* [WHAT YOU HAVE TO DO]:
Restate the whole listing exactly, leaving nothing out.

* [DATASET CONTENT]:
◇ ◇ ◇ ◇ ◇ ◇ ◇
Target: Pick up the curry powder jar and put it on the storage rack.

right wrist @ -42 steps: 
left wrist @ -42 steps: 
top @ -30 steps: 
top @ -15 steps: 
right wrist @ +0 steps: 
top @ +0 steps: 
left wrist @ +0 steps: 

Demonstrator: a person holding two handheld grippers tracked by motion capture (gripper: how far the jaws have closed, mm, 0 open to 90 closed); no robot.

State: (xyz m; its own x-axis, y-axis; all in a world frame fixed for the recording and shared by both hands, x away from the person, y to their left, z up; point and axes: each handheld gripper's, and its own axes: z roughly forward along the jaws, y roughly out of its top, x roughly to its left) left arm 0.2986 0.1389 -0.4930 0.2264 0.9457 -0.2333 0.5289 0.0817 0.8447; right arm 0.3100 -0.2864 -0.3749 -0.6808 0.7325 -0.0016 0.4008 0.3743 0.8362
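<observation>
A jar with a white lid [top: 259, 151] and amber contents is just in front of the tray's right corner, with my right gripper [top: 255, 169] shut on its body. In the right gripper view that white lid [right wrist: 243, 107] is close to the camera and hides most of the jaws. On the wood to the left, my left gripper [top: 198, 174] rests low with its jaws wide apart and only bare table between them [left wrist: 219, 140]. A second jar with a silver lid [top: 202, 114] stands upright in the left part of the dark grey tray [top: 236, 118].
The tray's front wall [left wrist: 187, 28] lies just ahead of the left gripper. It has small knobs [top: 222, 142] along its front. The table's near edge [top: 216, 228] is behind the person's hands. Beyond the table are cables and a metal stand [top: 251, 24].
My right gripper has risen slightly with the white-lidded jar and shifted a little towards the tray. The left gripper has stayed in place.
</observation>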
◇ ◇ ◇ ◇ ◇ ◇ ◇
* [REPLY TO THE EXERCISE]:
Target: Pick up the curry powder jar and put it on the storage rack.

right wrist @ -42 steps: 
left wrist @ -42 steps: 
top @ -30 steps: 
top @ -15 steps: 
right wrist @ +0 steps: 
top @ +0 steps: 
left wrist @ +0 steps: 

Demonstrator: a person holding two handheld grippers tracked by motion capture (gripper: how far the jaws have closed, mm, 0 open to 90 closed); no robot.

State: (xyz m; its own x-axis, y-axis; all in a world frame fixed for the recording and shared by both hands, x away from the person, y to their left, z up; point and axes: each handheld gripper's, and its own axes: z roughly forward along the jaws, y roughly out of its top, x roughly to its left) left arm 0.2986 0.1389 -0.4930 0.2264 0.9457 -0.2333 0.5289 0.0817 0.8447; right arm 0.3100 -0.2864 -0.3749 -0.6808 0.7325 -0.0016 0.4008 0.3743 0.8362
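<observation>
A jar with a white lid [top: 259, 151] and amber contents is just in front of the tray's right corner, with my right gripper [top: 255, 169] shut on its body. In the right gripper view that white lid [right wrist: 243, 107] is close to the camera and hides most of the jaws. On the wood to the left, my left gripper [top: 198, 174] rests low with its jaws wide apart and only bare table between them [left wrist: 219, 140]. A second jar with a silver lid [top: 202, 114] stands upright in the left part of the dark grey tray [top: 236, 118].
The tray's front wall [left wrist: 187, 28] lies just ahead of the left gripper. It has small knobs [top: 222, 142] along its front. The table's near edge [top: 216, 228] is behind the person's hands. Beyond the table are cables and a metal stand [top: 251, 24].
My right gripper has risen slightly with the white-lidded jar and shifted a little towards the tray. The left gripper has stayed in place.
</observation>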

This output is complete, and the exercise is done.